Market-driven extension key for agri-business growth
WITH the agriculture industry experiencing robust growth and transformation driven by Government programmes, actors in the industry are calling for market-driven extension services to influence production.
Knowledge Transfer Africa Zimbabwe chief executive officer Dr Charles Dhewa recently observed that as the country transitioned towards rural industrialisation backed by cost-effective agricultural production, market driven extension was key in ensuring that everything that farmers produce is influenced by market demand.
“We need to focus on production outputs as they influence value addition, profiteering, production continuity and more importantly policy formulation,” said Dr Dhewa.
Market driven extension can be created by equipping small-scale farmers with market intelligence and data for them to strike a balance between produce volumes and market uptake.
Dr Dhewa highlighted that the country’s extension services were very good but did not listen to markets and what happened after food is produced.
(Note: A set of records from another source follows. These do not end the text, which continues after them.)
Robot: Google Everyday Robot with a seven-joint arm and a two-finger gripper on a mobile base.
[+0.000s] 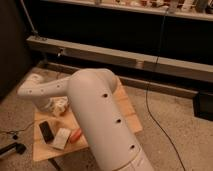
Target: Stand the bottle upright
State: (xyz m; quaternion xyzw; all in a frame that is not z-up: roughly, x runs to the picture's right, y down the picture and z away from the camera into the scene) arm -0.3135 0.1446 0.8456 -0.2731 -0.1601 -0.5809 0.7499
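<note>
Bottle (61, 138) on its side near the front left of the wooden counter (44, 149), pale and slender. Lies between a black slab (46, 130) on one flank and an orange-red object (76, 135) on the other, just beside both; cannot tell whether touching either. Not upright yet, so judged to be at an early stage of the task.

Further back over the counter, gripper (58, 106) hanging low at the end of the white arm (100, 120), behind the bottle and apart from it. Cannot tell whether spread or closed, nor whether holding anything.

Looks like the reach step in hand. Calls next, most likely, for coming forward and down over the bottle and lining up across its narrow body. Then closing on it without nudging the slab or the orange-red object. After that, lifting, turning it base-down, and setting it on a bare patch of counter.
</note>
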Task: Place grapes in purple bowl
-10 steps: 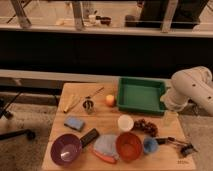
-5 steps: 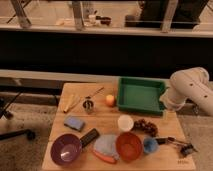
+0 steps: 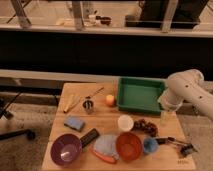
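Along the near edge of the wooden desk [image 3: 102, 119], toward its near left corner, sits the purple bowl [image 3: 66, 149], upright and with nothing in it. Just to its right lies a dark flat block [image 3: 90, 137], then a pale cloth-like lump [image 3: 106, 144] with an orange-red strip [image 3: 106, 157] at its near side. The lump touches the orange-red bowl [image 3: 129, 146], and a small blue cup [image 3: 150, 145] stands just beside that bowl. A dark tool [image 3: 176, 144] lies toward the near right corner.

Farther in, at mid-depth, a blue sponge [image 3: 75, 123] lies by the left side and a white cup [image 3: 125, 123] stands near the middle. The grapes [image 3: 145, 126] rest on the desk just right of the white cup, well apart from the purple bowl.

The claw [image 3: 166, 117] hangs from the white arm [image 3: 186, 91] near the right edge, right of the grapes and not touching them; its fingers stand apart, gripping nothing.

Toward the far edge are a small metal cup [image 3: 88, 105], an orange fruit [image 3: 110, 100], thin wooden sticks [image 3: 72, 103] and a green tray [image 3: 141, 95].
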You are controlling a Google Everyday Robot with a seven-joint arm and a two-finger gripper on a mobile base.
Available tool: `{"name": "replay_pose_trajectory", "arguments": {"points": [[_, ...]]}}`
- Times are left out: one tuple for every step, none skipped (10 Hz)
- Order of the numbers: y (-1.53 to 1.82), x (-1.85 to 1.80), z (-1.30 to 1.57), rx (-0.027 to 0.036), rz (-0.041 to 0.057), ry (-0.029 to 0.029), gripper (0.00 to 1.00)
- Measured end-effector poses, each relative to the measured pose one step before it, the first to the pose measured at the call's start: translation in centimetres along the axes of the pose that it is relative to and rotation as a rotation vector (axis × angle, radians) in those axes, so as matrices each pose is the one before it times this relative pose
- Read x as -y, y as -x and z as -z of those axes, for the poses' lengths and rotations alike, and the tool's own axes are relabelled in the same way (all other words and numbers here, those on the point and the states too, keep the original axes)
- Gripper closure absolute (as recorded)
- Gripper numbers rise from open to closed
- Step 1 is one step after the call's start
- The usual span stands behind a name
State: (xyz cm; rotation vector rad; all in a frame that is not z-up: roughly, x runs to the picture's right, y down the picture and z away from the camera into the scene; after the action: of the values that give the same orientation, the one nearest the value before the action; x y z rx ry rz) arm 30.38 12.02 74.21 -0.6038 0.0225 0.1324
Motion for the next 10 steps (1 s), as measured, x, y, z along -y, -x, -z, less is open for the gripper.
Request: {"name": "replay_pose_trajectory", "arguments": {"points": [[0.177,0.009,-0.277,-0.00361,0.00274,0.00171,0.2],[0.144,-0.07,-0.263,-0.00142,0.00079,0.00312,0.2],[0.017,-0.099,-0.367,-0.00601,0.00095,0.0029,0.2],[0.041,-0.084,-0.224,-0.00211,0.00011,0.0027,0.2],[0.057,-0.062,-0.29,-0.00484,0.00184,0.00179,0.2],[0.119,-0.082,-0.345,-0.00404,0.00229,0.00386,0.2],[0.09,-0.049,-0.232,-0.00361,0.00231,0.00247,0.2],[0.14,-0.069,-0.236,-0.00326,0.00298,0.00253,0.2],[0.096,-0.144,-0.309,-0.00745,0.00484,0.00368,0.2],[0.088,-0.092,-0.15,-0.00314,0.00243,0.00216,0.2]]}}
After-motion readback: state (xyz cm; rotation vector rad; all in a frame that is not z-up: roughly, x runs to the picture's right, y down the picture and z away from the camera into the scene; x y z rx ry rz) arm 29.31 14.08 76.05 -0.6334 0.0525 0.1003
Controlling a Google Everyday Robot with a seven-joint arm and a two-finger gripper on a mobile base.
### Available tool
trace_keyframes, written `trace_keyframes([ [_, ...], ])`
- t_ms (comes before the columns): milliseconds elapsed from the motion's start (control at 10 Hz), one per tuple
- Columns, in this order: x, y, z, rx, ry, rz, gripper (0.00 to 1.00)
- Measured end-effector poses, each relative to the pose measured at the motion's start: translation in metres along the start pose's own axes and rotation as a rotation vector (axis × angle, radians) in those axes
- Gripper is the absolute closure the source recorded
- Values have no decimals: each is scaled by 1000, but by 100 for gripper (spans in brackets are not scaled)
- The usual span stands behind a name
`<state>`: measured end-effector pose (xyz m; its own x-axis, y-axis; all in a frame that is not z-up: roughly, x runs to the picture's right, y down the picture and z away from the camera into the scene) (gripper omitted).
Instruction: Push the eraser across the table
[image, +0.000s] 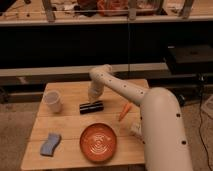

Knowledge Transfer Africa Zimbabwe is a smart agri-tech company that monitors and captures market data in the country’s key markets.
Market data can assist in creation of production zones according to agro ecological conditions in the wake of climate change.
“Collected data can be used to advise farmers on specific crops to produce rather than directionless production,” said Dr Dhewa.
The Ministry of Lands, Agriculture, Fisheries, Water and Rural Development is mainstreaming the notion of market driven agriculture at the heart of all agriculture processes through vigorous market surveys so that farmers can develop an appetite to produce that which is not available.
“As the Government is calling for business practices in farming, availing market data that can support in building business models around food production by ensuring that farmers produce according to demand,” said Dr Dhewa.
Moreover, market intelligence is key in ensuring that what is produced is tracked to the point at which it is consumed, which can assist in food security forecast.
“Without tracking food movements, it can be difficult to determine food security for different areas in the country,” said Dr Dhewa.
Furthermore, 60 percent of the country’s population produces agricultural commodities at a time the sector is experiencing growth therefore increasing food loses.
“We need to match production with demand for a dependable market offtake” said Dr Dhewa highlighting how linkages between farmers and the market created a market feedback, which is critical in regulating production therefore minimising post-harvest losses.
Post-harvest losses discourage small-scale farmers from non peri-urban areas from venturing into intensive commercial perishable crops production.
“We have to think critically about the demand base and then set up aggregation centres where commodities can be stored in production zones while looking for big markets that support the demand while balancing high yields and the market,” said Mr Dhewa.